Work order
Output range, inclusive: from the line containing "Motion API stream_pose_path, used" to the line containing "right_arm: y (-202". Restate those lines from the data below word for word and only those.
---
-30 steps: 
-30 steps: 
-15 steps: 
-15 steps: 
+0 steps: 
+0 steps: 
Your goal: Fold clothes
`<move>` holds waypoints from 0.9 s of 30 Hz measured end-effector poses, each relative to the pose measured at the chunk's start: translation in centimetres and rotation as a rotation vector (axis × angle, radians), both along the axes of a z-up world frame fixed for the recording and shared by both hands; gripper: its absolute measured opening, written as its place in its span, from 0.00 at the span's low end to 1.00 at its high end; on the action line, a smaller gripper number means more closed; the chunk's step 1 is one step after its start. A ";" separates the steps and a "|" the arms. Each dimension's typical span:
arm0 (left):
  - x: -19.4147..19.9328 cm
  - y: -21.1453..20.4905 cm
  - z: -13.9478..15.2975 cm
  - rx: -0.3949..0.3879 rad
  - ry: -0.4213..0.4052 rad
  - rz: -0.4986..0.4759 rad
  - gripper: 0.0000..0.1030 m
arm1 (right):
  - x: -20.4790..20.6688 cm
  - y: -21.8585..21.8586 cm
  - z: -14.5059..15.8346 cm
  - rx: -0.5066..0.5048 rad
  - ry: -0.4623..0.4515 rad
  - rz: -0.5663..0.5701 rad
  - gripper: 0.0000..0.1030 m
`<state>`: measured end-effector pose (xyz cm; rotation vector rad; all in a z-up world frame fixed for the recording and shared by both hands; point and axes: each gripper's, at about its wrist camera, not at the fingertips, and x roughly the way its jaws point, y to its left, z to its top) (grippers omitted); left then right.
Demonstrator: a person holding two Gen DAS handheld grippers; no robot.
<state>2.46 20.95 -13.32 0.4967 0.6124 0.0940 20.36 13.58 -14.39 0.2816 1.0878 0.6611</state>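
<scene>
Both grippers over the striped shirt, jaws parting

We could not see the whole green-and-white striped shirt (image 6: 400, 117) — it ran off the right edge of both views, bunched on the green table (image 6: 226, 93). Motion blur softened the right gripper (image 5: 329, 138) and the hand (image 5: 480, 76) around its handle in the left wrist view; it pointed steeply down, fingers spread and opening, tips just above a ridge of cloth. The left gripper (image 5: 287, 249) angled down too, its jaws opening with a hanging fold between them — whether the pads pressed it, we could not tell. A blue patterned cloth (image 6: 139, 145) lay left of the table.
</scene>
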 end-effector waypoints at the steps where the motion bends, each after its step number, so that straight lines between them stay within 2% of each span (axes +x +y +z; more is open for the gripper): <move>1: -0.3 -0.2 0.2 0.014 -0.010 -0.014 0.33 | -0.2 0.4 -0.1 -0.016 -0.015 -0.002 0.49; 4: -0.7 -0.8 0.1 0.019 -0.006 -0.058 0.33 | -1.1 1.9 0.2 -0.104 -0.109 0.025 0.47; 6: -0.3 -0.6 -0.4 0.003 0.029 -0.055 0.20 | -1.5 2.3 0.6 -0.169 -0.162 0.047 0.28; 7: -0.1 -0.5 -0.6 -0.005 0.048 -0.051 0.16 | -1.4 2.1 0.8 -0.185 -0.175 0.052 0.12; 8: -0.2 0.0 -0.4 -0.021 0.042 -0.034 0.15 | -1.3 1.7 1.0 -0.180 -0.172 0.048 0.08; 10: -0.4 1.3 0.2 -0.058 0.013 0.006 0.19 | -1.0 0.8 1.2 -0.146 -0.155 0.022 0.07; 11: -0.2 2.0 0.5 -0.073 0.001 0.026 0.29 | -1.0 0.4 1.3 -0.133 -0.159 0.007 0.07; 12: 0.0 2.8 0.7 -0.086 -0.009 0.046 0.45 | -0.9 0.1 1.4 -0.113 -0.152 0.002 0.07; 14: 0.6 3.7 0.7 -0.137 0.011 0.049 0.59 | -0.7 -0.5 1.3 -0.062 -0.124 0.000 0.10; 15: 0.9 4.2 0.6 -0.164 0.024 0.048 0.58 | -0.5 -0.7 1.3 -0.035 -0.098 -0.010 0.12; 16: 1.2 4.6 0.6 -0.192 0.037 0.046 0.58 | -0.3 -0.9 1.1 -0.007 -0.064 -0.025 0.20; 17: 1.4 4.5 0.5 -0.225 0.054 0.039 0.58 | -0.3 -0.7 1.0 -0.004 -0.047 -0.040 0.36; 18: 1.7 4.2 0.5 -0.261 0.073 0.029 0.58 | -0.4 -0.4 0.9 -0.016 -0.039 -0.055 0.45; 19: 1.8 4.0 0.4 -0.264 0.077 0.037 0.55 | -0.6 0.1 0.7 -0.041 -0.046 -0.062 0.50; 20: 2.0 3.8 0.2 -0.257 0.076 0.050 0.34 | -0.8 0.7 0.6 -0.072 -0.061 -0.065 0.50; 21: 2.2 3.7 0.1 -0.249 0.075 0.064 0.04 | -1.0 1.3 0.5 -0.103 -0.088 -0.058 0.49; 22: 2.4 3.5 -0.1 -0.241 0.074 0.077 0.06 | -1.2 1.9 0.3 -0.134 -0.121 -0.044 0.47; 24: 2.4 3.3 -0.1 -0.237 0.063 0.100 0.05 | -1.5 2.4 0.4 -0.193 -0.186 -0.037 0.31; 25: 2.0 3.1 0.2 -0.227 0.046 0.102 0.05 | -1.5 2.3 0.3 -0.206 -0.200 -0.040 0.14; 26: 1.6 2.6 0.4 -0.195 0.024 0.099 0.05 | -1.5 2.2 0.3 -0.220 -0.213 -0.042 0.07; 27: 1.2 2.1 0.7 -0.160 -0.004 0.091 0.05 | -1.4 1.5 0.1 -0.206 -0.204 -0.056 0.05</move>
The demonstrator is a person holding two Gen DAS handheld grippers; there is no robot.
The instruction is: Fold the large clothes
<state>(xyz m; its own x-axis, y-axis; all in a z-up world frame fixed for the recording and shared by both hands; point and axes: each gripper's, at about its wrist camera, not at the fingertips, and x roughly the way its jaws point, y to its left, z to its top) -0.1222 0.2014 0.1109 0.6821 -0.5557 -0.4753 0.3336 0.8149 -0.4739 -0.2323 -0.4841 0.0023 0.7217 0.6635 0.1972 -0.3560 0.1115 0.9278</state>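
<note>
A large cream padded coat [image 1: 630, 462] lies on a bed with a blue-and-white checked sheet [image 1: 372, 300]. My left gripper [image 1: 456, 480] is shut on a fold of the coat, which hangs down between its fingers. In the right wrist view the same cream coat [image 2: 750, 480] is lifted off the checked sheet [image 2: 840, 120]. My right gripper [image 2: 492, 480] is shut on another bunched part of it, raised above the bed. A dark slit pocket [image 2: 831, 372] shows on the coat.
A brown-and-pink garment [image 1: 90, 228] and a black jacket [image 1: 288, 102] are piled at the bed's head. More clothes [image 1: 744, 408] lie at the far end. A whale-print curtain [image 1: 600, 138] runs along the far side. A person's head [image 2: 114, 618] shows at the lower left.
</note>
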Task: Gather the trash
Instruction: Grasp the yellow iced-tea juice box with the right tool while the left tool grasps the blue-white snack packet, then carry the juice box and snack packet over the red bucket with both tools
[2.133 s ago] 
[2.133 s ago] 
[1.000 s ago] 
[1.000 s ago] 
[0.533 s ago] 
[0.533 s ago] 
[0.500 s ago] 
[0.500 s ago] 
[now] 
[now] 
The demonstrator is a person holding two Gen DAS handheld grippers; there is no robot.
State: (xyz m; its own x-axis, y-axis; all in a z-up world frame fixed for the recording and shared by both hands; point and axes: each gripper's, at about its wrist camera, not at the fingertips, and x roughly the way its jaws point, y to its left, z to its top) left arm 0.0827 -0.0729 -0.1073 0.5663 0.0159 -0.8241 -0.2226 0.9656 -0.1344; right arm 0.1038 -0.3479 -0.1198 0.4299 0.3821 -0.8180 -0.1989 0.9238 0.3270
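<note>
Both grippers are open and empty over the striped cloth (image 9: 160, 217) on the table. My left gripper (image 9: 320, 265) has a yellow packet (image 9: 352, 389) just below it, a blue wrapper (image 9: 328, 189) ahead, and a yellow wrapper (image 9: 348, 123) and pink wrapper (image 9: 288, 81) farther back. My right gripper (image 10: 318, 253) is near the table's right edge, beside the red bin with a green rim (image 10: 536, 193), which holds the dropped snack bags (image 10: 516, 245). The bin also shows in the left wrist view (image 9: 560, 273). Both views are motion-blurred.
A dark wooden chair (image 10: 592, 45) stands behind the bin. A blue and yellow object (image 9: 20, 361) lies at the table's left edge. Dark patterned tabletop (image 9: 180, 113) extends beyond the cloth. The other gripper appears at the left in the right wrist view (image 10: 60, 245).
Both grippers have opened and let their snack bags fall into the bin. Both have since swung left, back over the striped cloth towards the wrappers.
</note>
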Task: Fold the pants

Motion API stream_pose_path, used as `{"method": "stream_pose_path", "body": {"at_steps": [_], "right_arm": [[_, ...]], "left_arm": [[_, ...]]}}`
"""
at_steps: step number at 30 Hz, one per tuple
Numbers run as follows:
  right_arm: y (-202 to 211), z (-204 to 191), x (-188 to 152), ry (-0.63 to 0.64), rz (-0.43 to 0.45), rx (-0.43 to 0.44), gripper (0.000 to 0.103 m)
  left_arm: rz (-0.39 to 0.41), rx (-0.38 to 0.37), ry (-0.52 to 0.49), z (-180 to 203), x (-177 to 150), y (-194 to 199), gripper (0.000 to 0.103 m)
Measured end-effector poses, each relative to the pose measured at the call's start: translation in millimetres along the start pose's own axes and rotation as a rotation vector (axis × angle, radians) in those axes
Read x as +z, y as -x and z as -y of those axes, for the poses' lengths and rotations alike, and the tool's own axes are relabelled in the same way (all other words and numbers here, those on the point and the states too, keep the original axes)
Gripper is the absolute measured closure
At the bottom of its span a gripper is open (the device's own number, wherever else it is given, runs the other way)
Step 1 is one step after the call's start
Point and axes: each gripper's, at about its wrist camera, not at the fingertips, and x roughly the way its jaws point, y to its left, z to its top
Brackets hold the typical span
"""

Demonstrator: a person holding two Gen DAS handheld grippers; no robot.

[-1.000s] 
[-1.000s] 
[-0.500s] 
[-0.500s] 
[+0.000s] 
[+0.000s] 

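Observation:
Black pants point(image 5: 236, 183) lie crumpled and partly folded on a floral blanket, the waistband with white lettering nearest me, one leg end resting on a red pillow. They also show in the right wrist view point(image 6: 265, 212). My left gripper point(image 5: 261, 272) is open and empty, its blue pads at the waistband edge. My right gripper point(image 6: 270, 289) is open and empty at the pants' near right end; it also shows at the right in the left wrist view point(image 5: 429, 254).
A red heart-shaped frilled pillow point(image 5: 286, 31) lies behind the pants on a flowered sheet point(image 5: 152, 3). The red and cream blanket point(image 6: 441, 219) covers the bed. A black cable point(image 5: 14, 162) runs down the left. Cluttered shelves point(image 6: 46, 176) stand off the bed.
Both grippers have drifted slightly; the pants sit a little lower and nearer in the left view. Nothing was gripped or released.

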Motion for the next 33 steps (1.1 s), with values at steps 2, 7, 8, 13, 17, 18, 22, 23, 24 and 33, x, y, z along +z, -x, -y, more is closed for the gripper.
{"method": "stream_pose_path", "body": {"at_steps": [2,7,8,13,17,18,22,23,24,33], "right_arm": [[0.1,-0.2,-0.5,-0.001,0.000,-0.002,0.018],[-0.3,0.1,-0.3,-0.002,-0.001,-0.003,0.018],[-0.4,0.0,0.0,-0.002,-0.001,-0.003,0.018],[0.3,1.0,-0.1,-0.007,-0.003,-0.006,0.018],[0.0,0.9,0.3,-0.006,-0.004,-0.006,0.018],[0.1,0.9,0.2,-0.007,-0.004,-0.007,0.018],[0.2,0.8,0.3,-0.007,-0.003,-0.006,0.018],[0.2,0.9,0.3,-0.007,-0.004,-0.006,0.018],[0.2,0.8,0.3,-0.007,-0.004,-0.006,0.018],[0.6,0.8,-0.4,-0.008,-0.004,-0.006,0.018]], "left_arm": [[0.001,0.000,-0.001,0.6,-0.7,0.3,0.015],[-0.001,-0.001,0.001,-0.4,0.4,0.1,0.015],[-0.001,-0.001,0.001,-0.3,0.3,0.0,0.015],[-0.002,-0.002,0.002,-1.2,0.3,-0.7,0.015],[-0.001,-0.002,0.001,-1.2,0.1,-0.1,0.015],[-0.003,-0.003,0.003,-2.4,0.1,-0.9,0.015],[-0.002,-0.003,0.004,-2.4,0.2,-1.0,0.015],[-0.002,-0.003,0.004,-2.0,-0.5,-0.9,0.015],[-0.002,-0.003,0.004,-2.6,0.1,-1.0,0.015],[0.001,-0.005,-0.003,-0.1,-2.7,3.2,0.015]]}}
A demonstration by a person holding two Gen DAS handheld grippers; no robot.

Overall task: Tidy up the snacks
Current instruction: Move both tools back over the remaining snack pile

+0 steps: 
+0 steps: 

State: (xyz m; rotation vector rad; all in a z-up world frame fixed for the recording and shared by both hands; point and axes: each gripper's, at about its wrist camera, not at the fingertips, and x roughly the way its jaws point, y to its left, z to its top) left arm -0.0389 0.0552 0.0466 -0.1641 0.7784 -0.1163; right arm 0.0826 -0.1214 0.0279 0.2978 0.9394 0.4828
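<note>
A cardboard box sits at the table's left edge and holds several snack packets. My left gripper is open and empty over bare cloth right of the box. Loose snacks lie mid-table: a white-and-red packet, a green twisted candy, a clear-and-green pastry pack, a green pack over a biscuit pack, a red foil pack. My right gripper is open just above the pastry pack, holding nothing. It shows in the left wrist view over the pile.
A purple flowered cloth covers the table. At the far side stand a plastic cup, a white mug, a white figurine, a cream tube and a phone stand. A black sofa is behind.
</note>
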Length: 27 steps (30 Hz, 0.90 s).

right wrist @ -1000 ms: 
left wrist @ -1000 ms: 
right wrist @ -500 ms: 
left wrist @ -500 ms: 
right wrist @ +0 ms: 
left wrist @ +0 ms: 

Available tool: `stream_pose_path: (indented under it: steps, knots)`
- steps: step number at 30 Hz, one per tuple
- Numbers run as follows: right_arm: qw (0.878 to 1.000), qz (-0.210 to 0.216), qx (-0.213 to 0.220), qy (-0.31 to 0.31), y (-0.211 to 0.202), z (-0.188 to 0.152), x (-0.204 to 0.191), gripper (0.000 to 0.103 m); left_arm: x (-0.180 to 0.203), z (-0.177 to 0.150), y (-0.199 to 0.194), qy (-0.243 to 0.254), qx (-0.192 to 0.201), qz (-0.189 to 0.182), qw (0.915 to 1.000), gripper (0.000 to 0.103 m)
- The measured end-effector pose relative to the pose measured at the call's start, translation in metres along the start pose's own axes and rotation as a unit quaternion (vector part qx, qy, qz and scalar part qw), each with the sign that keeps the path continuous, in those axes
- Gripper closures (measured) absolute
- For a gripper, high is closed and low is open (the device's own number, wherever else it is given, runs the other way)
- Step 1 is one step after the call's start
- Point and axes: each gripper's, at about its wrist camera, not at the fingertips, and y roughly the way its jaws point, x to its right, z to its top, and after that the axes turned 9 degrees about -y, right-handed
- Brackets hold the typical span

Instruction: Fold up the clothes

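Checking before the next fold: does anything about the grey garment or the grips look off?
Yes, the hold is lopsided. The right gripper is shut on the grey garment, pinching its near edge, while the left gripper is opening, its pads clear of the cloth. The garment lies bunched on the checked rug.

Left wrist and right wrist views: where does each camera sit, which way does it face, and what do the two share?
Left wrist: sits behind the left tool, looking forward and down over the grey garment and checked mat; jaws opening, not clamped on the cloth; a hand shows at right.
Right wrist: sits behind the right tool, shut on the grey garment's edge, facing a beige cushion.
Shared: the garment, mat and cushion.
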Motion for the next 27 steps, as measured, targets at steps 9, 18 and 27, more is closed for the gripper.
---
Output
Motion API stream_pose_path, used as `{"method": "stream_pose_path", "body": {"at_steps": [_], "right_arm": [[_, ...]], "left_arm": [[_, ...]]}}`
"""
at_steps: step number at 30 Hz, one per tuple
Numbers run as follows:
  right_arm: y (-202 to 211), z (-204 to 191), x (-188 to 152), ry (-0.63 to 0.64), rz (-0.43 to 0.45), rx (-0.43 to 0.44), gripper (0.000 to 0.103 m)

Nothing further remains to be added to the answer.